そのままのノリで、クー先生はパッチィンと指を打ち鳴らした。
ばふんっ!!
「「!?」」
するとグランドが、広いステージを囲むように円形に観客席がある、コロシアムへと姿を変えた。
『うっはー! 超燃えてきたぜベイビー!!』
「「イエア!!」」
「だから、なんでそんなにテンション高いのさ?」
向けられたマイクに気合いの入った声を変えす生徒諸君に、置いてきぼりにされているミント。

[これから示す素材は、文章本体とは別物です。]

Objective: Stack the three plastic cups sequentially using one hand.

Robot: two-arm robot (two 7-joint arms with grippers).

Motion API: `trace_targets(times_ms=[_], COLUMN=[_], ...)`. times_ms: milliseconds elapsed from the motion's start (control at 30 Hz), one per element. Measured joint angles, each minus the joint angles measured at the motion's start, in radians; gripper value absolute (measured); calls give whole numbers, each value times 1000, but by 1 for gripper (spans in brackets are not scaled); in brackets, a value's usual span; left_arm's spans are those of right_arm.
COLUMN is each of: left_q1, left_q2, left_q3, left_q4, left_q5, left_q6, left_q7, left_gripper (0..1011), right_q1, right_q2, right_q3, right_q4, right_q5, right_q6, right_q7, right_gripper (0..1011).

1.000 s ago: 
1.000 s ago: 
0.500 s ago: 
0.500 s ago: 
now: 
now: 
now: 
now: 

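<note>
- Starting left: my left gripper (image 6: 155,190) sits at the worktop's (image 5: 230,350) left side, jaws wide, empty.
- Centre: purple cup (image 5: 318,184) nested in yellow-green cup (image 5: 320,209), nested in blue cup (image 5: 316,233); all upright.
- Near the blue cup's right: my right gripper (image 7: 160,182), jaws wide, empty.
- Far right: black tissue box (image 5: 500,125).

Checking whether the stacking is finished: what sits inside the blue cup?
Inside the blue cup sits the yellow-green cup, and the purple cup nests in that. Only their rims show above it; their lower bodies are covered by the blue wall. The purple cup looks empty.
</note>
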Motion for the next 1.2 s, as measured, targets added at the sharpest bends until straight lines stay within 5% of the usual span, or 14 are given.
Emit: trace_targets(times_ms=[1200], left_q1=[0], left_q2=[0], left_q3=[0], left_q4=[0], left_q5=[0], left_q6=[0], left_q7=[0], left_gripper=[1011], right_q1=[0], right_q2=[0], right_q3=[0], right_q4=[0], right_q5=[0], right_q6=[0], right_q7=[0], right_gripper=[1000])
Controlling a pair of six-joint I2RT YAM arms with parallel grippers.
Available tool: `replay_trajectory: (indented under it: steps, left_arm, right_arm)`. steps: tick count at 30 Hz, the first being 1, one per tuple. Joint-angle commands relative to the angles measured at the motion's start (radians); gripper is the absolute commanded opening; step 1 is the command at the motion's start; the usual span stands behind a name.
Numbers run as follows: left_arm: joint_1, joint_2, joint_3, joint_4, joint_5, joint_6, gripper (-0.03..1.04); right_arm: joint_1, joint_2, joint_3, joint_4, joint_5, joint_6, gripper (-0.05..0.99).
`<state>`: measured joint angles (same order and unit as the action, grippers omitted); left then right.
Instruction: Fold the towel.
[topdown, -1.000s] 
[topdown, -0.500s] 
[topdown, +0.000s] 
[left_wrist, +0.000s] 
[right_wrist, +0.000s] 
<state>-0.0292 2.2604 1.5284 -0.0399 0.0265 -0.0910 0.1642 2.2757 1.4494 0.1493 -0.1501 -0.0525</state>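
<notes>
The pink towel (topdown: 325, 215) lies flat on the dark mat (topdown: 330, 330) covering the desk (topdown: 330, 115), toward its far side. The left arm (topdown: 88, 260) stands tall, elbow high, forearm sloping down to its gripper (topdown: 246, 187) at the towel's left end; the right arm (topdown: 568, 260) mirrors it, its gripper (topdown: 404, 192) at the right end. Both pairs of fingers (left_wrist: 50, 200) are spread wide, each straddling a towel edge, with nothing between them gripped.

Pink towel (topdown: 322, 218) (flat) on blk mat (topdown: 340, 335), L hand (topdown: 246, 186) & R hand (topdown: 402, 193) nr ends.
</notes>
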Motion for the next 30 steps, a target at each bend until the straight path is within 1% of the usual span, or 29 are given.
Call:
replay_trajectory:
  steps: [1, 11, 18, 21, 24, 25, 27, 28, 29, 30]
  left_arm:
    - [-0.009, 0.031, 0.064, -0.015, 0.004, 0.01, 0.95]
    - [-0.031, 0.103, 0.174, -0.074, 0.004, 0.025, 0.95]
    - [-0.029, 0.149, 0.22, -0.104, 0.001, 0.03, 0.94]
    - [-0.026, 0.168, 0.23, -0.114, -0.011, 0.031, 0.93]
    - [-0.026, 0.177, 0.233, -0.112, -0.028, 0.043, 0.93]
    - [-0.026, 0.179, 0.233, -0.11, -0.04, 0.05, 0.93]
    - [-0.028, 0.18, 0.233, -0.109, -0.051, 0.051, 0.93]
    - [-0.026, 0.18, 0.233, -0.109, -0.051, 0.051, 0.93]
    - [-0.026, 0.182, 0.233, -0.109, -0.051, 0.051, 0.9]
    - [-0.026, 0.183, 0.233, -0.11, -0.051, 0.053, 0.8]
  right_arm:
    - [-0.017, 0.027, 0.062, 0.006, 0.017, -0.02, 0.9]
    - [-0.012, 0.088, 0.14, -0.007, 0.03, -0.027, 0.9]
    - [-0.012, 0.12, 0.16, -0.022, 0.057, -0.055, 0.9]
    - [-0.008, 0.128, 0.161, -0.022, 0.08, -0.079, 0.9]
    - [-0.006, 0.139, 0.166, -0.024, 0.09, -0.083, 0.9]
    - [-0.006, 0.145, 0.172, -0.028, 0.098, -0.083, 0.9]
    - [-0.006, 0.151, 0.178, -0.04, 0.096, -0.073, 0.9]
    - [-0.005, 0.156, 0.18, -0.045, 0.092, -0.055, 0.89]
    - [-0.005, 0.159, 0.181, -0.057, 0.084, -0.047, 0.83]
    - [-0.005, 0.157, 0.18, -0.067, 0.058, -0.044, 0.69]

『ルールは超簡単! どんな手を使ってでも生き残った人が勝ち! 但し、殺人は犯罪だよ! ドゥーユーアンダースタン!?』
「「イエスアイドゥーーー!!」」
流れに負け、ついに乗ってしまったミント。
『じゃあ、みんな席について! 名前を呼ばれたら、速やかに! 一分以内にステージに立ってね!!』
クー先生がそう言うと、生徒たちはわらわらと観客席へと向かい出した。
「やー、なんか無駄にエキサイトしちゃったねー!」
「あっはっはっ! 楽しかったなァ♪」
「フッフッフッ。オレ様としたことが」
席へ向かう途中、楽しそうに会話をするココアとポトフと死神の隣で、
「乗ってしまった……」
ミントはがっくりと肩を落としていた。
(……ん? みんなってことは、プリンもさっきあんなテンション――?!)
ふと、そう思い、ミントがぱっとプリンに顔を向けると、
「ぐー」
そこには、寝ながら歩くプリンの姿があった。
(……だよね)
プリンがエキサイトする様が思い浮かばなかったミントは、ほっと胸を撫で下ろした。
『さあさあ、今年も始まりました学園祭! 今回はトーナメントバトルと言うことで、私、クロレカが実況を務めさせていただいちゃうよ!』
生徒が皆席についたことを確認すると、拡声器からクー先生の声が流れた。
『そして、解説は魅惑の黒髪美人教師、ポリー先生にお願いしました!』
『……どうも』
クー先生のせいでかなり喋りにくそうなポリー先生。
『待ったなし、戦闘不能になったり、リングアウトしたりしたら負け! 棄権は認めないよ!』
そんなことは気にせず語り続けるクー先生。
「「認めないの?!」」
突っ込む生徒諸君。
『では、トーナメントバトル第一回戦を始めるよ!』
それも無視。
こうして、国立魔法学校の学園祭、トーナメントバトルが始まった。